[WHAT IS EXPECTED]:
Every line from the beginning of the data through the line containing "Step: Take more" should be reproduced exactly, and no further lines should be output.

[PROVIDED RECORDS]:
────

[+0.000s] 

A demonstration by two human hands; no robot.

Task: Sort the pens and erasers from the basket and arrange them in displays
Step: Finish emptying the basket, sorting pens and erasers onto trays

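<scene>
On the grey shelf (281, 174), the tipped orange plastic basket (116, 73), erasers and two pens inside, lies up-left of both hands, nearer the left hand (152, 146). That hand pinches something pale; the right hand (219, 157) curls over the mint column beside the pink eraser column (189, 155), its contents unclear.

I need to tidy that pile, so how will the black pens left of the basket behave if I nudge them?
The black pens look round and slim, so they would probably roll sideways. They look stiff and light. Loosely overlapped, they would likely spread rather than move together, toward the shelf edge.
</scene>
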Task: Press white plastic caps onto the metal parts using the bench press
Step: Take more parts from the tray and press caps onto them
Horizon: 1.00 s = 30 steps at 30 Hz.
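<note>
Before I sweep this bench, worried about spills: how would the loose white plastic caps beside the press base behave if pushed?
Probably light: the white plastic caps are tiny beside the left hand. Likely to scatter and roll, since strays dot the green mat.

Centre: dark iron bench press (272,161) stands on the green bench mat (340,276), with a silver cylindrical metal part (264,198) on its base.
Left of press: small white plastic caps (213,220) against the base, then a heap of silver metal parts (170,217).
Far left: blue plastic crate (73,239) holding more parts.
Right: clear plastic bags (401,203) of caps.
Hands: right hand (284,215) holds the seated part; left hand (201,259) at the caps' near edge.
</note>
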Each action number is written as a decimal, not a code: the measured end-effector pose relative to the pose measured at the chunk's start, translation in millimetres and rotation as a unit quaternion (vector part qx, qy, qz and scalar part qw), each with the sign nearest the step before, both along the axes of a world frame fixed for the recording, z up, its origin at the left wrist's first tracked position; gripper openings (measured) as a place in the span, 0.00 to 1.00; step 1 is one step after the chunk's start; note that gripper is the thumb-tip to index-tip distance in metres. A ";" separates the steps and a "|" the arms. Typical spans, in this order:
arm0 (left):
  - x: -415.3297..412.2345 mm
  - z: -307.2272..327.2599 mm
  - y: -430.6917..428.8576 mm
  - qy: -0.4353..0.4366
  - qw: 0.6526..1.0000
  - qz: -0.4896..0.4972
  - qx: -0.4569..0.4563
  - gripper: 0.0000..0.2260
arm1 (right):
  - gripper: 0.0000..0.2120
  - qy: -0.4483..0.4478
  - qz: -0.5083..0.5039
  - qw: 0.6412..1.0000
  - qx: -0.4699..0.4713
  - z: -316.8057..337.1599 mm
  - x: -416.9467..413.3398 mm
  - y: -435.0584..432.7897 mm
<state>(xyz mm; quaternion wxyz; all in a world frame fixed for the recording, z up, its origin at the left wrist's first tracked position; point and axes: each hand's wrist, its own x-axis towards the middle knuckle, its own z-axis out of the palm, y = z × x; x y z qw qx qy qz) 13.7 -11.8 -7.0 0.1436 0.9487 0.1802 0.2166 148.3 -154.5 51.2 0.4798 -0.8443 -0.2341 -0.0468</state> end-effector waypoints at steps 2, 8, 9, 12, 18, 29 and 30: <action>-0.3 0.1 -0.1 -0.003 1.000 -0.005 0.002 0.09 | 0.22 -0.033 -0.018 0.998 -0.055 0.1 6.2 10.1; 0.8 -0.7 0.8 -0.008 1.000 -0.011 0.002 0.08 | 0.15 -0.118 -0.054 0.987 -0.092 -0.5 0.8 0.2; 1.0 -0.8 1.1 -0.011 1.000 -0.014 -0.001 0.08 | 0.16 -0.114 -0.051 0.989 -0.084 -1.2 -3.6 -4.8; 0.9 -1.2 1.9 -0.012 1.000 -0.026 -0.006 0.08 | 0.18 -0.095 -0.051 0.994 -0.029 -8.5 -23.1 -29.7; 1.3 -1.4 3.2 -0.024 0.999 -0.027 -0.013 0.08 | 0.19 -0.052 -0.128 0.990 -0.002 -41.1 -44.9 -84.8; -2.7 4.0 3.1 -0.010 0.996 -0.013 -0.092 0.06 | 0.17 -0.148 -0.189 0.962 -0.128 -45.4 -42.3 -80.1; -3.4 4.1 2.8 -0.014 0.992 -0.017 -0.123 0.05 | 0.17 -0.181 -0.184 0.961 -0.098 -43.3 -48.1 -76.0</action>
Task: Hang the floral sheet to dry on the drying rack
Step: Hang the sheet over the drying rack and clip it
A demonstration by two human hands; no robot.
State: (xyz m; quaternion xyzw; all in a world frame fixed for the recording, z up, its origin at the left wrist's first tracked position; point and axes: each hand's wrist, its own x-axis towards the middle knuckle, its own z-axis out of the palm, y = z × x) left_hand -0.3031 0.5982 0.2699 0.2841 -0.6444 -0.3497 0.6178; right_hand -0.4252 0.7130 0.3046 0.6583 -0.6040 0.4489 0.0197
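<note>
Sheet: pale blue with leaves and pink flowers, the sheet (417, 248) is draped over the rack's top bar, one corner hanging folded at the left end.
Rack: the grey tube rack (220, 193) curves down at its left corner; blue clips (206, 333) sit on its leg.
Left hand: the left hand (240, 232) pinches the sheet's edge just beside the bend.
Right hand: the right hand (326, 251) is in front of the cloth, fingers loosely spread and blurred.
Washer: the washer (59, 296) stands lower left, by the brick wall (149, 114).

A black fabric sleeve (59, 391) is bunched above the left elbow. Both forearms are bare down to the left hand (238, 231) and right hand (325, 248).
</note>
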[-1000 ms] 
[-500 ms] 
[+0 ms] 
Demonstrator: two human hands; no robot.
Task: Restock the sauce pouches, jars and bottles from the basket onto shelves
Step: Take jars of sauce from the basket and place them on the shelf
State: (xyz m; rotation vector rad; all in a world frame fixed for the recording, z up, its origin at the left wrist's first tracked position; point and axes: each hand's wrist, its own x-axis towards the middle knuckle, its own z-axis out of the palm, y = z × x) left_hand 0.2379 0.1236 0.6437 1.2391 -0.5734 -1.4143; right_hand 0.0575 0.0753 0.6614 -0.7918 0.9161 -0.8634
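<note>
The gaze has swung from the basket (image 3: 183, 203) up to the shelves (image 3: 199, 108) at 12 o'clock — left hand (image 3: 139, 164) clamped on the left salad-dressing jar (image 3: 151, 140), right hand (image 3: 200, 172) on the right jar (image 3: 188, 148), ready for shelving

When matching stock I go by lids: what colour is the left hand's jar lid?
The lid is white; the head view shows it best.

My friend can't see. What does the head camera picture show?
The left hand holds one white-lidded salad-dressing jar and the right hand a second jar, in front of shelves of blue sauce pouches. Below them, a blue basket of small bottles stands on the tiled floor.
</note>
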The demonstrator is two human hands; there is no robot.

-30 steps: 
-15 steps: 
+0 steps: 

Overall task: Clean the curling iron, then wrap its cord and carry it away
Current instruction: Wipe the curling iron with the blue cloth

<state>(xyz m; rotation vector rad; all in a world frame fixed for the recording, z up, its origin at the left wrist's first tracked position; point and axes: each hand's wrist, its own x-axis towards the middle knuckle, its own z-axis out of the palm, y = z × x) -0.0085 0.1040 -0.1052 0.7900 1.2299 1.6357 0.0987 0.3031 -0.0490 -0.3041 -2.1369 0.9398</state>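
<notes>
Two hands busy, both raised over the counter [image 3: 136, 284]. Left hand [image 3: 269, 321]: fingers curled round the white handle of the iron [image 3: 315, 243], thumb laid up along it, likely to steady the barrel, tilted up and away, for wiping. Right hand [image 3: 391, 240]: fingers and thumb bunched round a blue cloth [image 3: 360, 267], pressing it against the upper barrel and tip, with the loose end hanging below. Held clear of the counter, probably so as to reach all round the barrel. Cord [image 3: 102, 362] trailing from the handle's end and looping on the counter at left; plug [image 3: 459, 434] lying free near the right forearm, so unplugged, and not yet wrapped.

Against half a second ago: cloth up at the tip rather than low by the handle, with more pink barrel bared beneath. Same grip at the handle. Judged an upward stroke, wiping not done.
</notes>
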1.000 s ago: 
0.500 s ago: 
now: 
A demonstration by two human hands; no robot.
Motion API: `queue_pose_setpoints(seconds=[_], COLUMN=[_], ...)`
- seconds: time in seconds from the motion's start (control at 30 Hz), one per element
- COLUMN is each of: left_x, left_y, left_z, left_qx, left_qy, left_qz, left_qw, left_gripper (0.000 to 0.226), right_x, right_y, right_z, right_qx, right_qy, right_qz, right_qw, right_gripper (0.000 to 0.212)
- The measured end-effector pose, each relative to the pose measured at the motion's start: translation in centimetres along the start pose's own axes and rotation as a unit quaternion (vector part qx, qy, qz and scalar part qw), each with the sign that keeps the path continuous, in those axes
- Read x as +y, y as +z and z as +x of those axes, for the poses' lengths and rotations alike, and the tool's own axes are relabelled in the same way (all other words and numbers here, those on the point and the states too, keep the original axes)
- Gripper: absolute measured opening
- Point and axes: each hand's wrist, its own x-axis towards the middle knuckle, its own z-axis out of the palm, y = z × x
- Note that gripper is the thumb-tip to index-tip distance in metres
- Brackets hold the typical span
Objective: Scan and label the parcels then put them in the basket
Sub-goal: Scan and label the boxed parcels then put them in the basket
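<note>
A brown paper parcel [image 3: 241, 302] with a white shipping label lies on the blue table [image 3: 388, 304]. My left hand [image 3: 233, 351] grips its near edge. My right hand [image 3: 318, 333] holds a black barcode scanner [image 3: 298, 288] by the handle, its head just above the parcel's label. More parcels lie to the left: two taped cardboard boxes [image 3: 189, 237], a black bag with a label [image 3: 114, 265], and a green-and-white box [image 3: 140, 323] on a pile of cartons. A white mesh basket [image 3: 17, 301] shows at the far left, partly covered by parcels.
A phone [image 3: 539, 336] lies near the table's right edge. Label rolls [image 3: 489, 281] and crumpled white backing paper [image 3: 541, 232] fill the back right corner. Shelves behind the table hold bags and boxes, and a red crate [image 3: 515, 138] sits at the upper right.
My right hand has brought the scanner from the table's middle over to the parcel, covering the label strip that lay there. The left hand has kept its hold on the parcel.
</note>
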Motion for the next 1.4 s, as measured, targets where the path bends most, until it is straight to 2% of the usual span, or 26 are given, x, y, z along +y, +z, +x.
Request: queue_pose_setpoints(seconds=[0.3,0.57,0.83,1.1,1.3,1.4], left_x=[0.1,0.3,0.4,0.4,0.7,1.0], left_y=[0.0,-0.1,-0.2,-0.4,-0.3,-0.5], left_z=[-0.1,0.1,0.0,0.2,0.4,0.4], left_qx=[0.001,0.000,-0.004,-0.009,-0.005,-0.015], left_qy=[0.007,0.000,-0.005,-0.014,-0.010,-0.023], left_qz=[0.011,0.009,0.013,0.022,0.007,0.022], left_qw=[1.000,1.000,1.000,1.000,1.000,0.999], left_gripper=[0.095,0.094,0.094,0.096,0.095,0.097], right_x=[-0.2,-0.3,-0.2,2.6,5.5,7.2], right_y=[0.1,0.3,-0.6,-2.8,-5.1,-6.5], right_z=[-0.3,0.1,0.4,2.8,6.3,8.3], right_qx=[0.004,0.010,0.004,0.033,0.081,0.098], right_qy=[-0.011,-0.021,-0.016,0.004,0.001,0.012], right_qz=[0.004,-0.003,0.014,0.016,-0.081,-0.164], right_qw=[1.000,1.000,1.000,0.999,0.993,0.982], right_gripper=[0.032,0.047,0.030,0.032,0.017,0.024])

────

[ANSWER TO THIS TASK]:
[+0.000s] 

A demonstration by two human hands; no robot.

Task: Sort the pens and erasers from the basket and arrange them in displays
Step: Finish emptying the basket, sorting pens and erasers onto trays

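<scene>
On the grey shelf (281, 174), the tipped orange plastic basket (116, 73), erasers and two pens inside, lies up-left of both hands, nearer the left hand (152, 146). That hand pinches something pale; the right hand (219, 157) curls over the mint column beside the pink eraser column (189, 155), its contents unclear.

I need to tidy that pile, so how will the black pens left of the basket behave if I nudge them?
The black pens look round and slim, so they would probably roll sideways. They look stiff and light. Loosely overlapped, they would likely spread rather than move together, toward the shelf edge.
</scene>
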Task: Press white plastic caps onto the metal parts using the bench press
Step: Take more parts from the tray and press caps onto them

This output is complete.